Вот эти факты и заставили Сталина изменить свое мнение о Берия. Аллилуева запомнила, «как была поражена словами отца», когда она однажды осталась ночевать у жены Берия, а «наутро позвонил разъяренный отец и, обругав меня нецензурными словами, прокричал: «Сейчас же езжай домой! Я Берия не доверяю!»…» («Только один год», с. 327).

Все это Берия уже видел и чувствовал: «Берия отлично понимал, что его судьба в постоянной опасности» (там же, с. 325).

Однако и изменив свое мнение о Берия, сразу избавиться от него Сталин не мог, а потому внешне ничем себя не выдавал. Сталин был не только прекрасным конспиратором, но и виртуозным артистом. Сначала войти в доверие избранной жертвы, а потом нанести ей внезапный ошеломляющий удар — таково было первое правило его криминального искусства как во внутренней, так и во внешней политике.
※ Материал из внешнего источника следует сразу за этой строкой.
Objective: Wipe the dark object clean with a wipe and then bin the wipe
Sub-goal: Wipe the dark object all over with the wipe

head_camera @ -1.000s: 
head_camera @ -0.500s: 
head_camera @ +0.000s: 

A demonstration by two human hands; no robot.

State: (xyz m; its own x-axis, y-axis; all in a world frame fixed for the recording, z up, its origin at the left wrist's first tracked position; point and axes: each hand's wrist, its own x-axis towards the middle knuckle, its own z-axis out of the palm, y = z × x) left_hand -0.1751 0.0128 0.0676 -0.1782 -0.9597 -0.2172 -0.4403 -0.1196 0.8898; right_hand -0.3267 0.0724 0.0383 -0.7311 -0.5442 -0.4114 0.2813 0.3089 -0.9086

Сталин старается придумать что-нибудь оригинальное, чтобы замаскировать задуманный удар, но это ему явно не удается. Может быть, некоторой компенсацией его выдохшейся изобретательности служит «братанье» на участившихся попойках в Кунцеве, где он подчеркнуто предоставляет Берия роль тамады. Ведь, по кавказским обычаям, пока Берия — тамада, он может командовать и Сталиным, даже в его доме.

Один из таких пиров описала Аллилуева: «Застолья последних лет в Сочи и в Кунцеве были многолюдными и пьяными. Я видела это несколько раз и всегда быстро уходила. Отец пил немного; но ему доставляло удовольствие, чтобы другие пили и ели, и по обычной русской привычке гости скоро «выходили из строя». Однажды отец все-таки много выпил и пел народные песни вместе с министром здравоохранения Смирновым, который уже совсем едва держался на ногах, но был вне себя от счастья. Министра еле-еле уняли, усадили в машину и отправили домой. Обычно в конце обеда вмешивалась охрана, каждый «прикрепленный» уволакивал своего упившегося «охраняемого». Разгулявшиеся вожди забавлялись грубыми шутками, жертвами которых чаще всего были Поскребышев и Микоян, а Берия только подзадоривал отца и всех. На стул неожиданно подкладывали помидор и громко ржали, когда человек садился на него. Сыпали ложкой соли в бокал с вином, смешивали вино с водкой. Отец обычно сидел, посасывая трубку и поглядывая, но сам ничего не делал. По-видимому, Микоян и Поскребышев, которого отец называл не иначе как «Главный», были самыми безропотными. «Главного» чаще всего уводили домой в беспробудном состоянии, после того как он уже валялся где-нибудь в ванной комнате и его рвало. В таком же состоянии часто отправлялся домой Берия, хотя ему никто не смел подложить помидор. Его отец называл «Прокурором»…» (там же, с. 333–334).